Izba Rzemieślnicza od lat wspiera środowisko gdańskiego biznesu. Organizuje m.in. spotkania z przedstawicielami rządu, kierując swoje postulaty dla rozwoju gospodarki w regionie. Jeszcze w lutym przyjechała do Izby minister Jadwiga Emilewicz. Pracodawcy Pomorza to spadkobierca Związku Pracodawców Pomorza. Na czele której stanął Zbigniew Canowiecki, “człowiek sukcesu” transformacji gospodarczej z początku lat 90-ych ub. wieku. Jego największym i jedynym sukcesem ekonomicznym było uwłaszczenie się na państwowym “Centrostalu”, a następnie – zgodnie ze współczesnymi wytycznymi Balcerowicza i Lewandowskiego – sprzedaż majątku za niewygórowaną cenę. Jako “autorytet” lokalnego biznesu powołał stowarzyszenie przy aprobacie lokalnych władz politycznych. Nazwał siebie w statucie związku – Prezydentem, który miał wokół siebie skupić prezesów firm z Pomorza. Po upadku pewnej “filozofii gospodarczej” o nienarodowości biznesu, aż trudno wytłumaczyć dlaczego do tego grona środowiska gospodarczego należy np. spółka Skarbu Państwa – Lotos S.A?

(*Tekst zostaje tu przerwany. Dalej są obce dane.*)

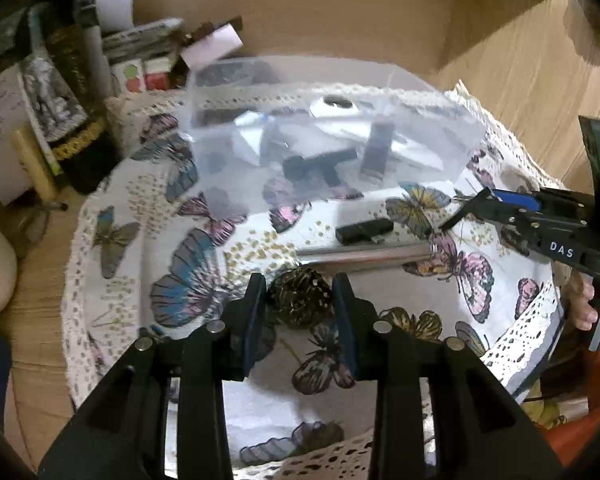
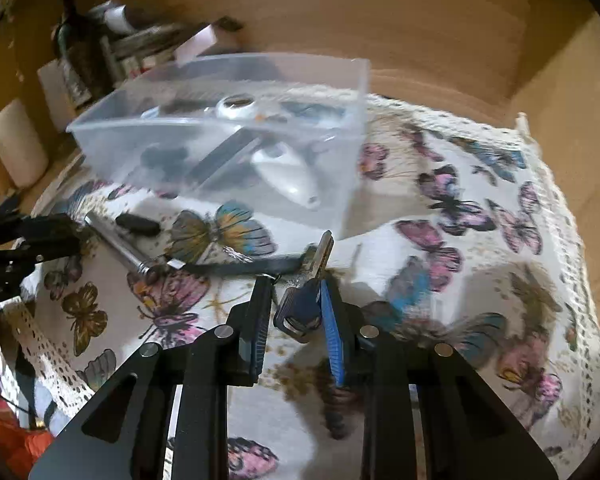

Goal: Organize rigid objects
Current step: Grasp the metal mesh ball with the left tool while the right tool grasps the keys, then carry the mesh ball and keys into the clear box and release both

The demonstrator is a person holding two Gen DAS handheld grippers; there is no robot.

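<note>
A clear plastic bin (image 1: 428, 148) (image 2: 340, 92) stands at the back of the butterfly cloth and holds several dark and white items. My left gripper (image 1: 300, 300) is shut on a dark pine cone (image 1: 300, 300) just above the cloth. My right gripper (image 2: 296, 296) is shut on a key with a blue head (image 2: 304, 304) and a dangling black strap (image 2: 240, 268); it also shows in the left wrist view (image 1: 496, 204). A black adapter (image 1: 364, 231) (image 2: 138, 225) and a metal rod (image 1: 364, 255) (image 2: 116, 240) lie on the cloth in front of the bin.
The round table under the butterfly cloth (image 1: 132, 280) (image 2: 480, 240) has a lace edge. Books, a bottle and papers (image 1: 72, 80) are piled at the back left. A wooden wall and shelf (image 1: 500, 40) rise behind.
</note>
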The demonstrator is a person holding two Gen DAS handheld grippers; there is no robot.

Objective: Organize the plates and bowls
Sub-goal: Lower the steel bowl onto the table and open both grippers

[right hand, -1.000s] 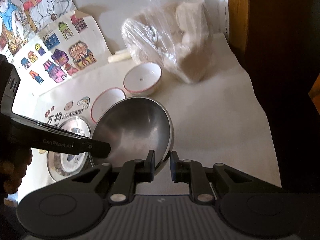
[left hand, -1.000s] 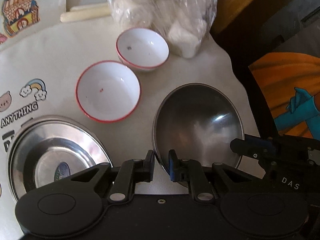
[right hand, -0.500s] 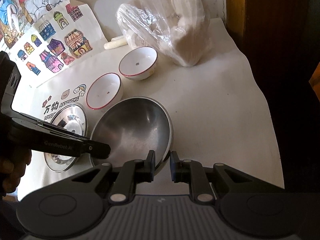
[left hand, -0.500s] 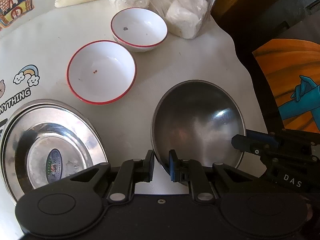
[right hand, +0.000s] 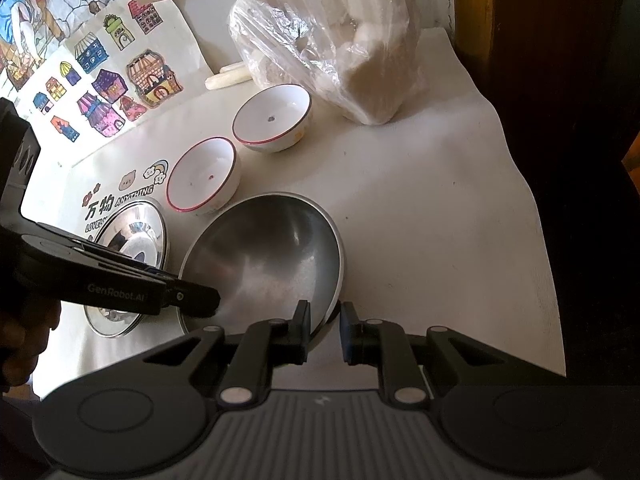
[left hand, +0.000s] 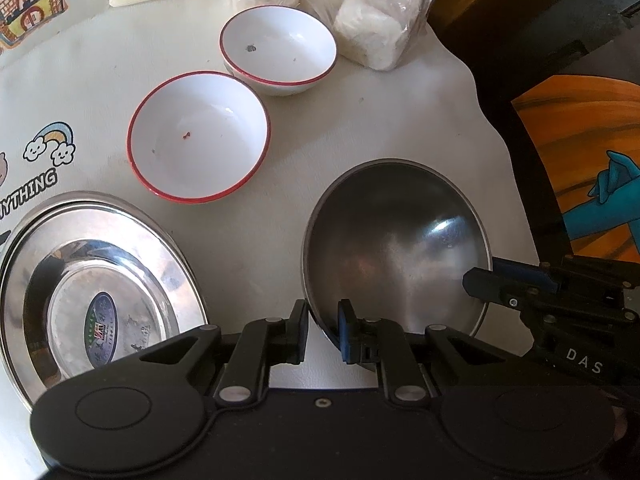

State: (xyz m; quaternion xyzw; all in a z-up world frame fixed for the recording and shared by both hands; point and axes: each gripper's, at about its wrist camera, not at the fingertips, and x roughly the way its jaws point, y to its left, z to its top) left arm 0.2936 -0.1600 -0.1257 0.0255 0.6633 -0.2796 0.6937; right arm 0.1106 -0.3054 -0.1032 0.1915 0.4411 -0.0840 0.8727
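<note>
Two claws pinch one steel bowl (left hand: 396,240) by its thin rim: my left claw (left hand: 323,330) on the near edge, my right claw (right hand: 324,330) on the opposite side. It looks light, stiff and slick, so I'd grip the lip. It hangs tilted over the bench (right hand: 420,208); beyond sit the steel plate (left hand: 96,292) and two fragile white bowls (left hand: 198,136).

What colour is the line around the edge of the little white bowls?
Red, on both bowls. The left wrist view shows it best.
</note>
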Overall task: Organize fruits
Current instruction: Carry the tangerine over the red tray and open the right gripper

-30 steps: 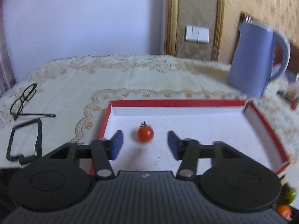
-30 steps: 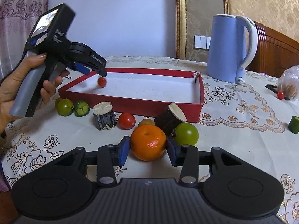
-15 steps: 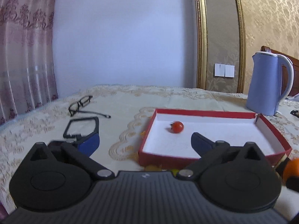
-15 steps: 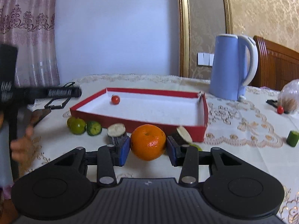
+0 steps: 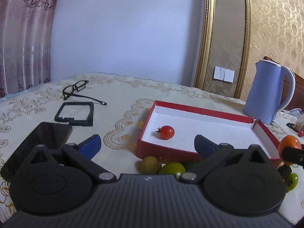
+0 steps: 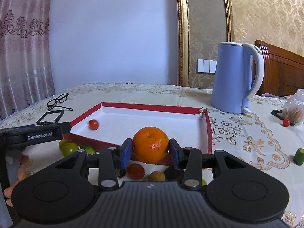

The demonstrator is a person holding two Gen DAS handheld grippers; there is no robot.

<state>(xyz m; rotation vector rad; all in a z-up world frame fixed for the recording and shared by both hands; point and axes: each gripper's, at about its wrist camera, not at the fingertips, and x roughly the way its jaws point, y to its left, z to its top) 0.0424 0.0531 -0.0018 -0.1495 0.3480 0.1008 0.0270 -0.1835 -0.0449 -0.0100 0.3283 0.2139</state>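
Observation:
A red box with a white floor [image 5: 182, 153] [image 6: 152, 107] lies on the table, and a cherry tomato [image 5: 166, 132] [image 6: 93, 124] rests in its left part. My left gripper [image 5: 147, 144] stands wide open and empty before the box's near left corner. My right gripper [image 6: 150, 151] is shut on an orange [image 6: 150, 144] [image 5: 288, 144], lifted near the box's front wall. Green and yellowish fruits [image 5: 172, 168] [image 6: 70, 148] lie on the cloth in front of the box. A red tomato [image 6: 135, 171] and dark cut pieces sit under the right gripper.
A blue kettle [image 5: 267, 93] [image 6: 233, 79] stands behind the box's right end. Glasses [image 5: 76, 89], a black frame [image 5: 75, 114] and a phone [image 5: 41, 142] lie to the left. A small tomato [image 6: 286, 122], a plastic bag [image 6: 294, 108] and a green piece [image 6: 298, 156] sit at right. A hand [image 6: 19, 171] holds the left gripper.
My left gripper let go of the cherry tomato in the box, opened wide and drew back toward the near left. My right gripper lifted the orange off the table.

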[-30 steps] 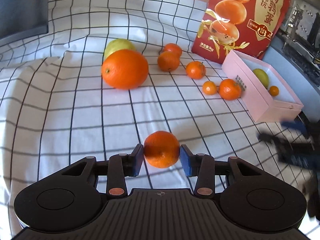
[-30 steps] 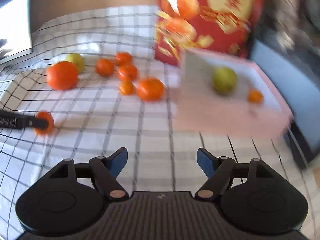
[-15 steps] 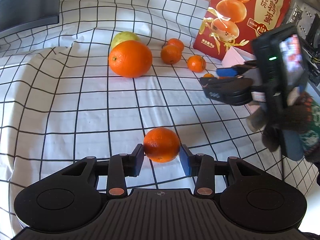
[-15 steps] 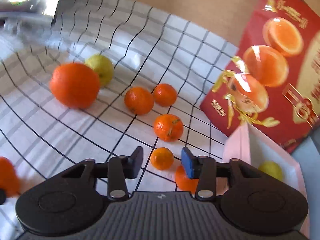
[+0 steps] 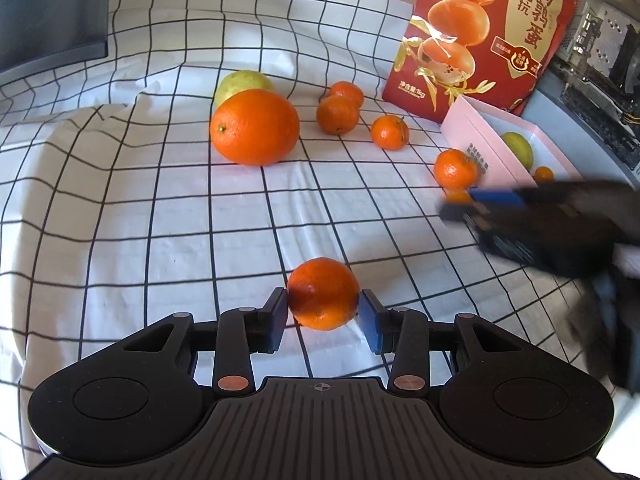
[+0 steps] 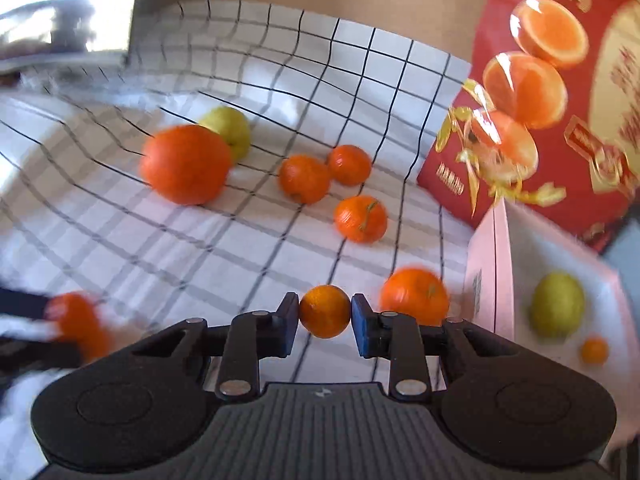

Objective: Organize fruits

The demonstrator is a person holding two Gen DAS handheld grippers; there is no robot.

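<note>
My left gripper is shut on a mandarin and holds it over the checked cloth. My right gripper is shut on a small mandarin, just left of the pink box. The box holds a green fruit and a tiny orange. In the left wrist view the right gripper shows blurred beside the pink box. A big orange, a green fruit behind it and several mandarins lie on the cloth.
A red snack bag stands behind the box. A dark monitor is at the far left. Grey equipment stands to the right of the box. One mandarin lies against the box wall.
My right gripper closed on the small mandarin by the box. My left gripper kept its mandarin and shifted a little nearer to the fruit group.
</note>
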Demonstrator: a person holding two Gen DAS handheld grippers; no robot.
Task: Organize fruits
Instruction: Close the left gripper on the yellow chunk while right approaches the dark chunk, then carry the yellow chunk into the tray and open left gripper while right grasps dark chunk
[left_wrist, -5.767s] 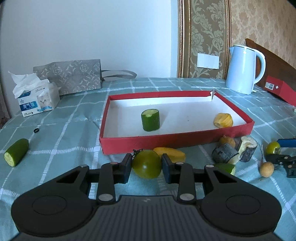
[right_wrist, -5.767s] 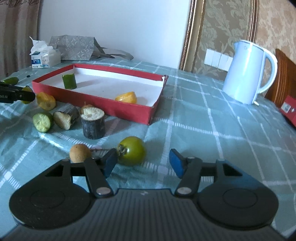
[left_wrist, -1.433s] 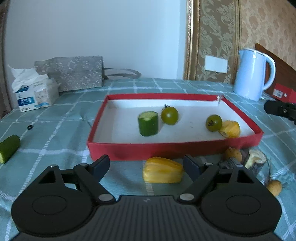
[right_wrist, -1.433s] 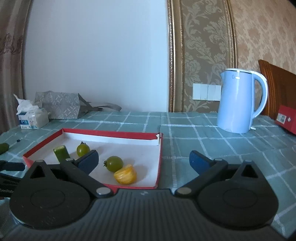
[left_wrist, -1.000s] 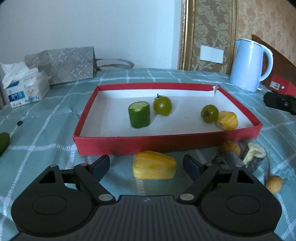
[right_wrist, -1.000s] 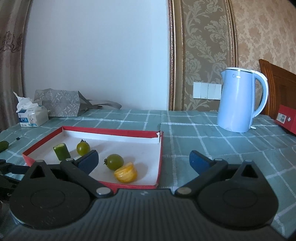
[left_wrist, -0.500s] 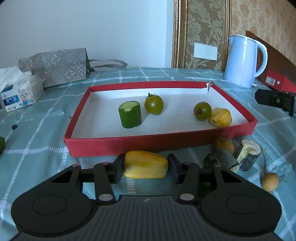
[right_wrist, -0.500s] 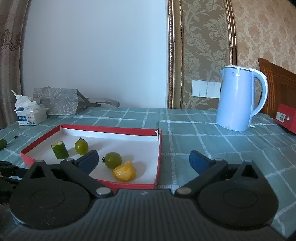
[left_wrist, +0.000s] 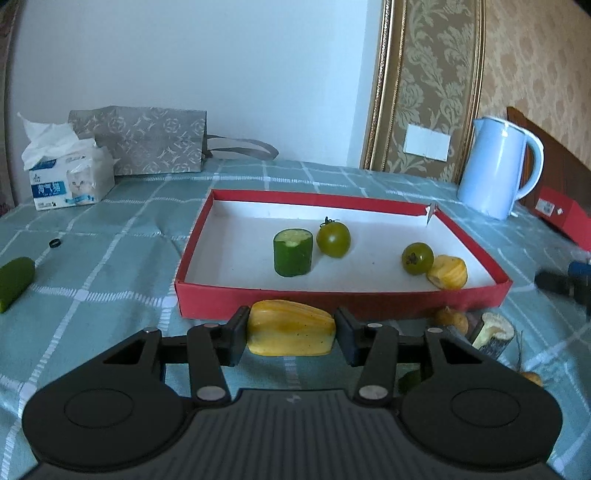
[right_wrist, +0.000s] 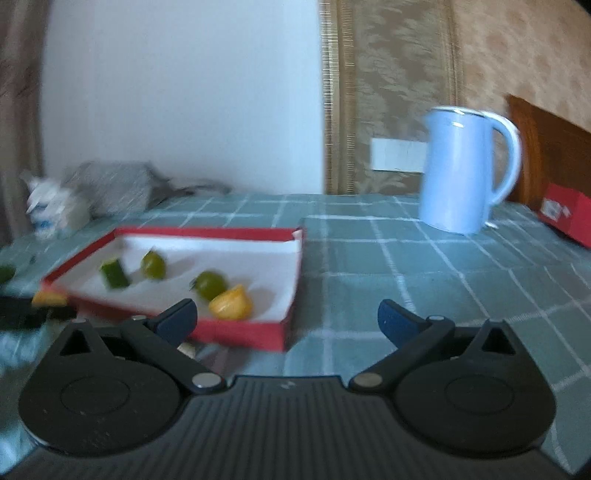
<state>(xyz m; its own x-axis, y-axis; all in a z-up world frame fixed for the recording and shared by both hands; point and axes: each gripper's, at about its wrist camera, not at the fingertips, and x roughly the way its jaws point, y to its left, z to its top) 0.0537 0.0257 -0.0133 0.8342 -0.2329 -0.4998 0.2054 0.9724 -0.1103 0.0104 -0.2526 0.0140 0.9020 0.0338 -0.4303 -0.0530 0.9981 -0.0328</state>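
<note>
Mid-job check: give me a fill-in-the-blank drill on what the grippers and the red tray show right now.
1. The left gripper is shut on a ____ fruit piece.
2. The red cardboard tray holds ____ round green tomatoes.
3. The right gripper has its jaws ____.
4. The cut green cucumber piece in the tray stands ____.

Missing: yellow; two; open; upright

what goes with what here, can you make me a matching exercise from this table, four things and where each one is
Things
1. yellow fruit piece
2. cucumber chunk
3. blue kettle
4. tissue box

Places
A. standing upright inside the red box
B. far left of the table, beside the grey bag
C. clamped between the pads of the left gripper
D. far right of the table, beyond the red box

Pairs: 1-C, 2-A, 3-D, 4-B
</note>
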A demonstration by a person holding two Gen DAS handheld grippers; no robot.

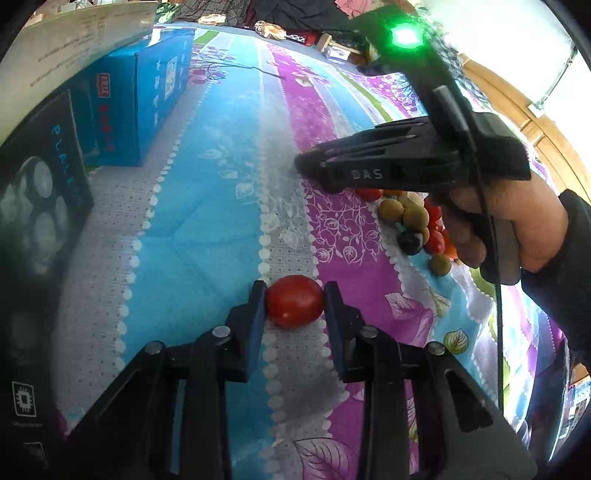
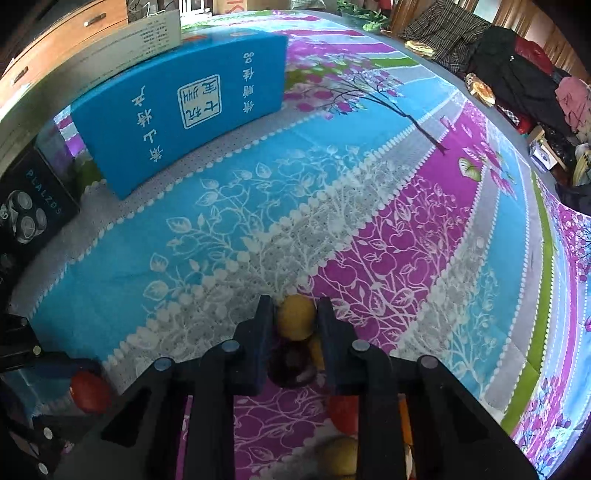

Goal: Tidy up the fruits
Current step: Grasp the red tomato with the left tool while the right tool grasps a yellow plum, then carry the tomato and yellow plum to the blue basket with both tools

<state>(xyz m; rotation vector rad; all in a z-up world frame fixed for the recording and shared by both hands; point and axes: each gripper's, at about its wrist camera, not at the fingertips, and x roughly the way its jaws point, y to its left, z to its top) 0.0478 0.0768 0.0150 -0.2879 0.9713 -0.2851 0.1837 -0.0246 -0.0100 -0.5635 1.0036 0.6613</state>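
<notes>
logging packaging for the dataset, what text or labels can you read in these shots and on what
"DAS": white letters on the right gripper body.
"PLAUZDS", spelling uncertain: black shaver box.
Large white Chinese characters and a square seal: blue box, not transcribed.
Fine print on the white card: too small to read.

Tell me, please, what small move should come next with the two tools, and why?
Probably lift the right tool a little: its fingers look closed on a yellow-brown fruit at the edge of the fruit pile, so it seems ready to come away. The left tool grips a red tomato resting on the cloth.
</notes>
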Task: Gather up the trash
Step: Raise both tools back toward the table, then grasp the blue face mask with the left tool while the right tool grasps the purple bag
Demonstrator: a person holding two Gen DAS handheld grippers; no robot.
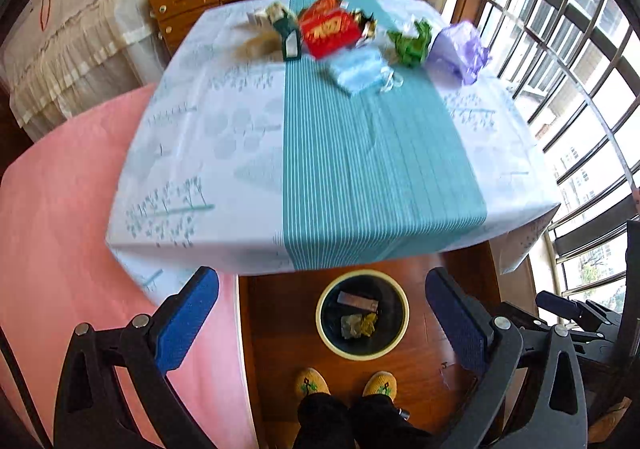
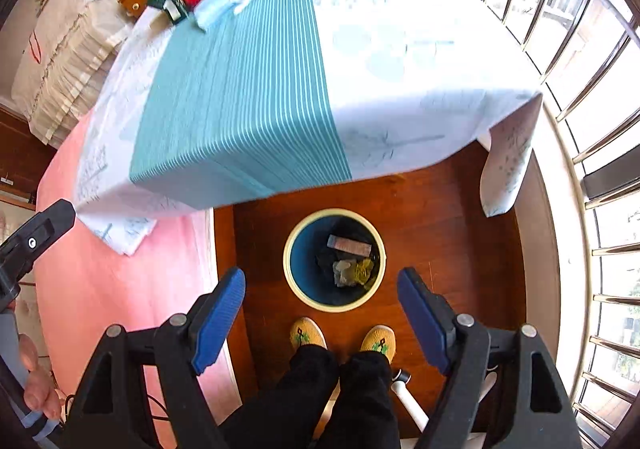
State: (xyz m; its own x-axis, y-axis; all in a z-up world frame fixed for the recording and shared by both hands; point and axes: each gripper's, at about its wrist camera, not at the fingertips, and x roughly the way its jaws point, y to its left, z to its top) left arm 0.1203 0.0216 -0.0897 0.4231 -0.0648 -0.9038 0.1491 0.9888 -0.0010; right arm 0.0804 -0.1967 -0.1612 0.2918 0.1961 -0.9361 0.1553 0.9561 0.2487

Dzisiaj ten “malowany Prezydent” uchodzi za biznesowy autorytet wśród polityków III RP. Zresztą od ponad 20 lat wiernie współtworzy kolejne komitety wyborcze Platformy Obywatelskiej, czy to w kampanii samorządowej czy parlamentarnej.
Lansowanie takich “karier” wśród młodzieży jest szkodliwe. Szczególnie znając pełną historię zawodową “prezydenta”, który jeszcze przed 1989 rokiem legitymował się “dorobkiem” w socjalistycznej gospodarce. Towarzysze sprzed lat nie byli takimi hipokrytami jak ich następcy z ministerstwa Janusza Lewandowskiego. Młody towarzysz Canowiecki za spowodowanie strat finansowych został zwolniony z dyrektorskiej posady w sopockim Polsrebro.
Pomorze od lat zarządzane przez jedną opcje polityczną, skazane jest na takie “autorytety”? Tutaj jak w soczewce widać mechanizmy unormowane w III RP.